> THE TASK
An exact copy of the data below is needed; please leave out any pictures.
** DATASET CONTENT follows **
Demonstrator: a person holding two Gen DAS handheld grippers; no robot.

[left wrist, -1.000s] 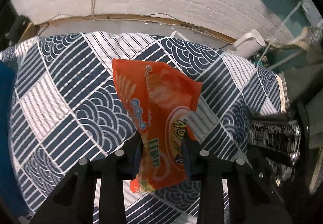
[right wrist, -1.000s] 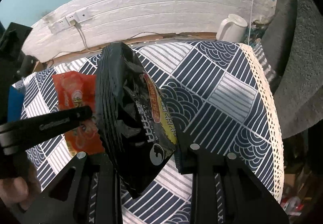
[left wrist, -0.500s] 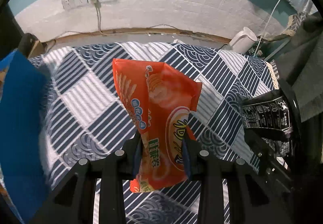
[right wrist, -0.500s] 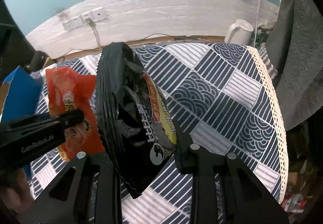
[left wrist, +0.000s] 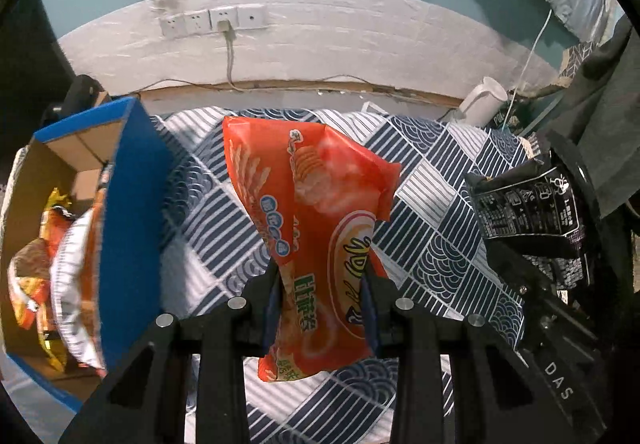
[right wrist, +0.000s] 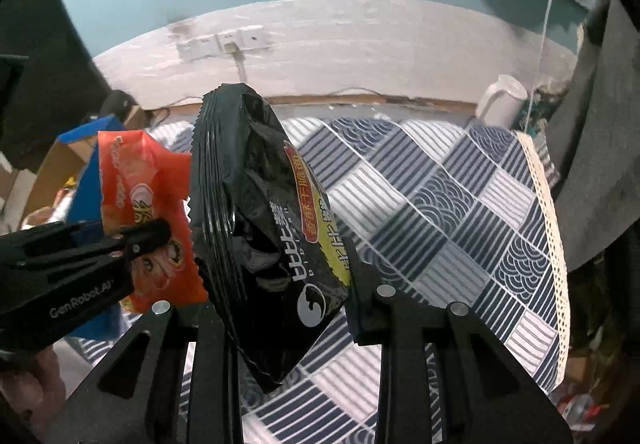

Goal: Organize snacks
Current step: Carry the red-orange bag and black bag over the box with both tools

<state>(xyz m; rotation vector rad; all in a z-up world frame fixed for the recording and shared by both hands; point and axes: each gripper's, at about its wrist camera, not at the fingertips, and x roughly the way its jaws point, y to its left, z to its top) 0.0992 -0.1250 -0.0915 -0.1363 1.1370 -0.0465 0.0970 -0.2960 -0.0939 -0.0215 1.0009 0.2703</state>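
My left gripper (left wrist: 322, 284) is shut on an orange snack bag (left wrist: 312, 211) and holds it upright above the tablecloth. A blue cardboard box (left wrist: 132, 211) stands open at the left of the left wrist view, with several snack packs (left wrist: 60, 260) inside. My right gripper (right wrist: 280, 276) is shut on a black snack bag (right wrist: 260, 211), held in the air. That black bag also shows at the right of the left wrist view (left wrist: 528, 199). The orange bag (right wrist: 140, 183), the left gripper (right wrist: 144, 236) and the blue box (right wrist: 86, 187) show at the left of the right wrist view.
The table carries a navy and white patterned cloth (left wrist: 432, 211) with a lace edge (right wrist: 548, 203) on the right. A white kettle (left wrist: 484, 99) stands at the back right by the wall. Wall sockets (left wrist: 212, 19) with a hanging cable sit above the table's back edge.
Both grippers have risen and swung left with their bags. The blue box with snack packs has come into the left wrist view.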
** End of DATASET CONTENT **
> RESPONSE FOR THIS EXERCISE
Demonstrator: a person holding two Gen DAS handheld grippers; no robot.

[left wrist, -1.000s] 
[right wrist, -1.000s] 
[left wrist, -0.500s] 
[right wrist, -0.500s] 
[left wrist, +0.000s] 
[right wrist, +0.000s] 

Goal: Organize snacks
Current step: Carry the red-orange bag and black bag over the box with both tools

<state>(xyz m; rotation vector rad; all in a z-up world frame fixed for the recording and shared by both hands; point and axes: each gripper's, at about its wrist camera, not at the fingertips, and x roughly the way its jaws point, y to its left, z to its top) 0.0992 -0.1250 -0.0915 -0.1363 1.1370 -0.0465 0.0970 -0.2960 -0.0939 -0.0215 1.0009 0.2703</state>
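My left gripper (left wrist: 322, 284) is shut on an orange snack bag (left wrist: 312, 211) and holds it upright above the tablecloth. A blue cardboard box (left wrist: 132, 211) stands open at the left of the left wrist view, with several snack packs (left wrist: 60, 260) inside. My right gripper (right wrist: 280, 276) is shut on a black snack bag (right wrist: 260, 211), held in the air. That black bag also shows at the right of the left wrist view (left wrist: 528, 199). The orange bag (right wrist: 140, 183), the left gripper (right wrist: 144, 236) and the blue box (right wrist: 86, 187) show at the left of the right wrist view.
The table carries a navy and white patterned cloth (left wrist: 432, 211) with a lace edge (right wrist: 548, 203) on the right. A white kettle (left wrist: 484, 99) stands at the back right by the wall. Wall sockets (left wrist: 212, 19) with a hanging cable sit above the table's back edge.
Both grippers have risen and swung left with their bags. The blue box with snack packs has come into the left wrist view.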

That concludes the exercise.